The history of many cities, particularly those designed and constructed in large part through the 1960s and 70s, has been to design for the car.
Canberra like many other Australian cities has made half-hearted and piecemeal attempts to tame the car, this has come in the form of pedestrian malls in the city centre, and the occasional lacklustre public square.
The public life of Canberra certainly suffers from the spread out nature of its suburbs and multiple centres and has been designed in plan view, with little thought for the human experience, particularly for those attempting to walk through its spaces.
Gehl’s concept of a human scale city is one which is designed for a person walking through the space at 5km/h. At this speed we see detail and can identify people, and at this pace there is the need for small scale visual interest and interaction. Cities designed for car use, tend towards big block development, open expanses and limited pedestrian scale detail.
Useful measures of success, when considering whether a city is designed for people include:
- Is it accessible for a 7-8 year old (does it allow them to move around independently and safely)
- Number of cultural events
- Weekend visitors to the city centre (not just a place for office workers)
- Number of evening activities such as restaurants, concerts etc.
While it was disappointing that Gehl didn’t provide much commentary on Canberra (hard to do within a brief visit), his advice to remove 50% of the asphalt certainly wouldn’t go astray.
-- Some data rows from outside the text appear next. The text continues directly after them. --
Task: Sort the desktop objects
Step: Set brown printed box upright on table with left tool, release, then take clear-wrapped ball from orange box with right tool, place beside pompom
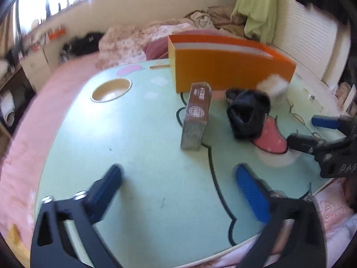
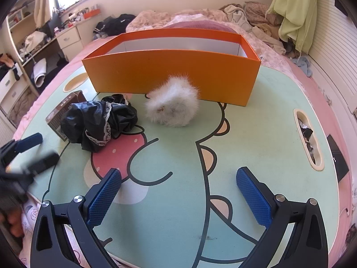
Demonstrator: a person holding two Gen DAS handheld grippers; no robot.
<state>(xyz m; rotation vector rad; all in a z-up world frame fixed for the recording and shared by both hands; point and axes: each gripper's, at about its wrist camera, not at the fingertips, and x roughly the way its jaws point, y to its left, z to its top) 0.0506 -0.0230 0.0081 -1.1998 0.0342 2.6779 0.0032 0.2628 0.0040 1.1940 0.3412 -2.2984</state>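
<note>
An orange box [image 2: 174, 73] with white inner walls stands open at the back of the green cartoon table [image 2: 256, 134]; it also shows in the left wrist view [image 1: 232, 69]. In front of it lie a white fluffy ball [image 2: 173, 103] [image 1: 273, 86], a crumpled black cloth with lace trim [image 2: 100, 122] [image 1: 246, 116] and a small brown carton [image 1: 196, 118] [image 2: 64, 109] lying on its long side. My left gripper [image 1: 178, 183] is open and empty, short of the carton. My right gripper [image 2: 178, 183] is open and empty, near the table's front edge.
The table lies on a pink bed. It has a round cup recess [image 1: 111, 89] at the left and a slot [image 2: 309, 138] with scraps at the right. A dark phone [image 2: 338, 156] lies beside the slot. Bedding and clothes are piled behind the box.
</note>
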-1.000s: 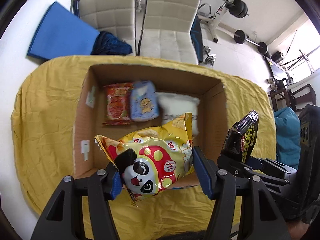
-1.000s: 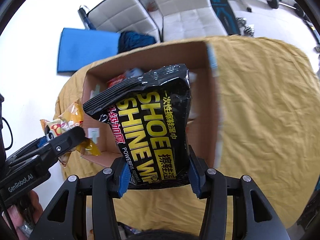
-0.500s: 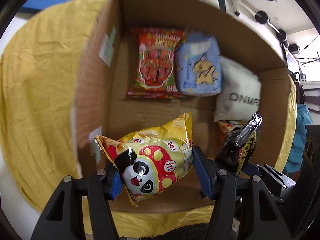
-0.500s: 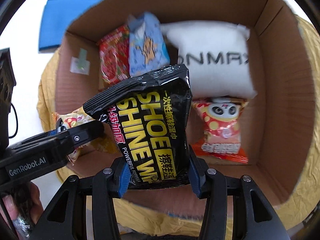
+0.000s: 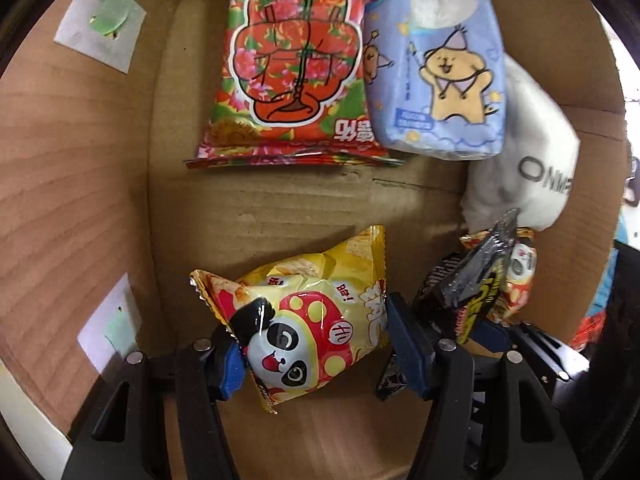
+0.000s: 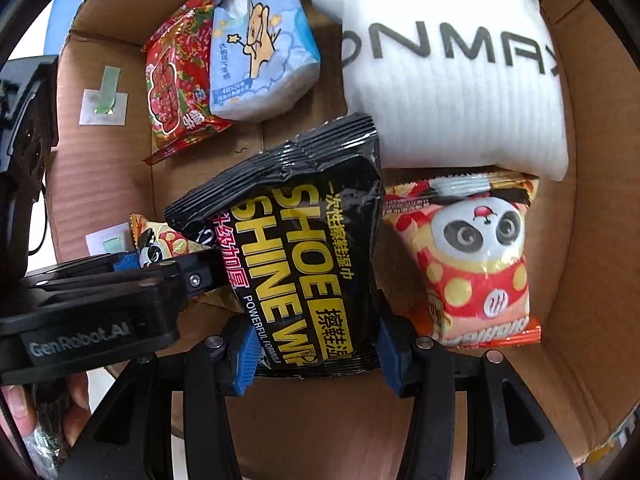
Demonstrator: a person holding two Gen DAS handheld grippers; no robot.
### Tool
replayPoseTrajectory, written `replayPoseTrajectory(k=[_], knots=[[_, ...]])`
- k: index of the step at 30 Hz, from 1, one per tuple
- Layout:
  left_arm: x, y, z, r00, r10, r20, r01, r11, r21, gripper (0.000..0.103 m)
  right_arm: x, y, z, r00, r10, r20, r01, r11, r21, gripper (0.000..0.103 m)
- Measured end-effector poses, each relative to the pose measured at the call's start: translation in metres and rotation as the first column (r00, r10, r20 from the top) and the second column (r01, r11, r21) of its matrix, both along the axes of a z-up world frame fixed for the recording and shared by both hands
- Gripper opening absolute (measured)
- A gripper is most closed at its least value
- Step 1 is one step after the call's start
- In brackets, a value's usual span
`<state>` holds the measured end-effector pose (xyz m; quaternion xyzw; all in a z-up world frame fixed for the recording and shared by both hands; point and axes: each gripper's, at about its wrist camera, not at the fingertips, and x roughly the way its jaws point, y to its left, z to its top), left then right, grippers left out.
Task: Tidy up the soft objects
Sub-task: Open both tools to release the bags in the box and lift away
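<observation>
My left gripper (image 5: 316, 340) is shut on a yellow panda snack bag (image 5: 308, 320) and holds it low inside the cardboard box (image 5: 72, 168), near its front left. My right gripper (image 6: 316, 344) is shut on a black shoe-shine wipes pack (image 6: 300, 248), held inside the box just right of the left gripper (image 6: 132, 276). The black pack also shows in the left wrist view (image 5: 476, 284). The yellow bag peeks out behind the left gripper in the right wrist view (image 6: 160, 240).
On the box floor lie a red floral snack bag (image 5: 296, 64), a blue tissue pack (image 5: 436, 84), a white ONMAX pillow (image 6: 452, 76) and an orange panda snack bag (image 6: 472, 264). Bare cardboard floor (image 5: 280, 208) lies between the held bags and the back row.
Both grippers have moved forward and down from above the table into the box, each still holding its pack. The box contents now fill both views.
</observation>
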<state>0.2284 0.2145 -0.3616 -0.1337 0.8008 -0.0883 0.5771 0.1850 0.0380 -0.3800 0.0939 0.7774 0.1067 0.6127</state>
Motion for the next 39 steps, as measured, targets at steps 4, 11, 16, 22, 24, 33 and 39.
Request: replayPoseTrajectory(k=[4,11,16,22,24,33,39], knots=[[0.003,-0.001,-0.008,0.999,-0.033,0.0,0.033,0.999,0.042,0.061,0.001,-0.001,-0.009,1.0,-0.002,0.003,0.002,1.0,-0.028,0.053],[0.004,0.009,-0.015,0.999,-0.023,-0.026,0.025,0.999,0.049,0.061,0.008,0.001,-0.022,1.0,-0.012,-0.029,0.011,1.0,-0.019,0.059],[-0.003,0.007,-0.015,0.998,-0.025,-0.059,0.028,0.998,0.05,0.062,0.021,0.001,-0.02,1.0,-0.002,-0.017,0.001,0.999,-0.052,0.064],[-0.009,0.004,0.0,0.998,-0.045,-0.032,0.048,0.996,0.076,0.062,0.024,0.003,-0.004,1.0,0.011,0.003,-0.011,0.998,-0.061,0.064],[-0.012,0.003,0.004,0.999,-0.05,-0.02,0.052,0.995,0.085,0.065,0.023,0.002,0.002,1.0,0.018,0.016,-0.016,0.998,-0.068,0.064],[-0.026,-0.022,0.027,0.995,-0.058,0.085,0.046,0.989,0.137,0.089,0.017,-0.001,0.03,0.994,0.046,0.097,-0.03,0.986,-0.164,0.065],[-0.032,-0.031,0.055,0.975,-0.053,0.215,0.007,0.978,0.211,0.102,0.016,-0.016,0.043,0.988,0.052,0.145,-0.023,0.98,-0.199,0.08]])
From this perspective that would mean less surface car parks, more buildings with ground floor activity and smaller scale elements between existing big box developments and the street or surrounds. Sections of Canberra that have begun to experience some of this human scale development include Braddon, New Acton/East Acton and Kingston Foreshore.
Let’s hope that next time a Gehl Architects representative comes to Canberra the same can be said for other activity centres such as Woden Town Centre, Mawson and Weston Group Centres (to name a few). As these spaces, while delivering retail floorspace and convenient car parking, are underwhelming as places for people.
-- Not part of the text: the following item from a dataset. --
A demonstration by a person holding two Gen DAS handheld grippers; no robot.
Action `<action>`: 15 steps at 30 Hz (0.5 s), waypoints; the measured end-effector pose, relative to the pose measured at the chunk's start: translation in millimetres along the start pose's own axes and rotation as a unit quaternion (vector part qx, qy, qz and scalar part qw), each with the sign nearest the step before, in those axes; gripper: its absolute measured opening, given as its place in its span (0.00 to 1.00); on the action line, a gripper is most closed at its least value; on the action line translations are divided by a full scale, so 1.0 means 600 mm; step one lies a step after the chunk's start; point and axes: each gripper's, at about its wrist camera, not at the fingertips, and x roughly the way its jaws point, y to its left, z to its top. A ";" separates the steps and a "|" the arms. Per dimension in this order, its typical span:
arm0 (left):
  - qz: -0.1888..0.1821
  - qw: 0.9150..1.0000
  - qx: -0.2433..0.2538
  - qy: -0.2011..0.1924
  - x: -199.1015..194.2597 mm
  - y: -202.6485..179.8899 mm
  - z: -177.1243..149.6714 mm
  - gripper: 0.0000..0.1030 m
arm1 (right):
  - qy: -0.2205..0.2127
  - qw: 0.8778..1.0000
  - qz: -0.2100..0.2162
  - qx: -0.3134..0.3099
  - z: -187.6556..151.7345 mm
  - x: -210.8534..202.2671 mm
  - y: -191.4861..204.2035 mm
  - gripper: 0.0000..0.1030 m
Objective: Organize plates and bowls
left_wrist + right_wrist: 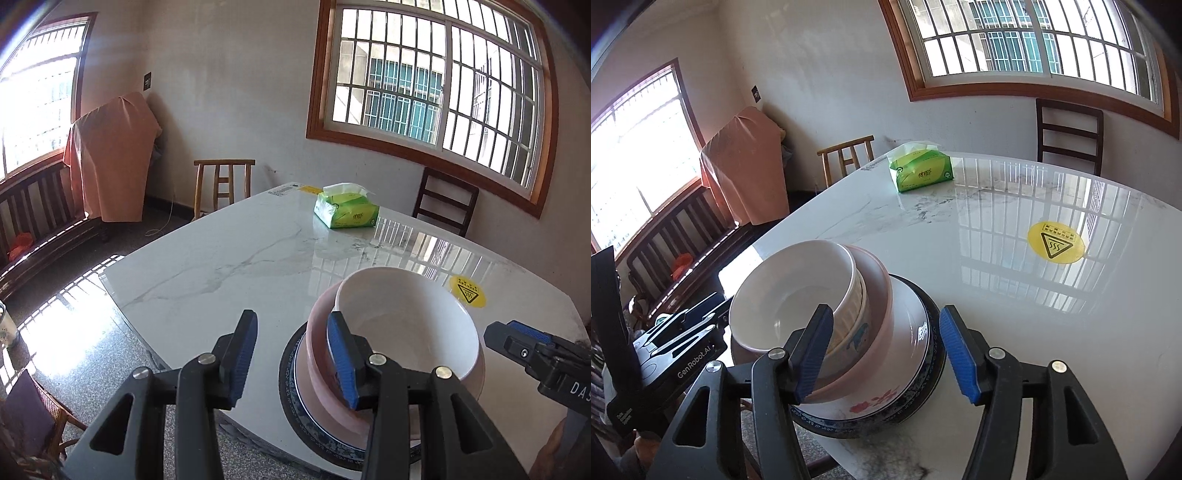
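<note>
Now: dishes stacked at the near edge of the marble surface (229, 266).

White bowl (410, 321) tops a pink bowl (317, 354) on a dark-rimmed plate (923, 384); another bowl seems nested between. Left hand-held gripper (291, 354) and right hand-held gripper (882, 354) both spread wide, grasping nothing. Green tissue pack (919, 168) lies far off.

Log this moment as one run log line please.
stage: stacking | stack: white bowl atop pink bowl, plates | left gripper: open | right gripper: open | table
</note>
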 end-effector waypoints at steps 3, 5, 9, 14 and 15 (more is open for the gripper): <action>-0.008 1.000 0.006 -0.020 -0.020 -0.001 0.009 0.39 | -0.007 1.000 0.000 0.005 -0.001 -0.007 -0.004 0.59; -0.008 1.000 0.005 -0.020 -0.027 -0.002 0.013 0.39 | -0.011 1.000 -0.001 0.010 -0.001 -0.012 -0.009 0.63; -0.007 1.000 0.012 -0.004 -0.034 -0.013 0.011 0.39 | -0.022 1.000 0.003 0.022 -0.004 -0.023 -0.018 0.64; -0.005 1.000 0.018 0.001 -0.053 -0.029 -0.003 0.39 | -0.035 0.999 0.006 0.024 -0.013 -0.043 -0.022 0.65; -0.006 1.000 0.018 0.000 -0.058 -0.031 -0.005 0.39 | -0.038 0.999 0.006 0.024 -0.016 -0.047 -0.022 0.65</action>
Canberrans love Canberra for many valid reasons including it’s clean, unpolluted air and water, it’s extensive outdoor recreation system, the ease of travel (by car mainly, or bike if you are fit) and the employment and education options available.
However for Canberra to continue as one of the worlds most liveable cities and become a vibrant city loved by visitors as well as residents, there will need to be a greater focus on human scale development, transport choice (not just cars), public meeting places, connected pedestrian and cycle networks and greater housing choice (not only detached houses on individual blocks or apartments, but more townhouses, terrace houses, cohousing, supportive housing etc).
Focusing on places for people, and ensuring that the overriding objective of putting people first in the design and planning of any new place or development, would support a more vibrant and active Australian capital.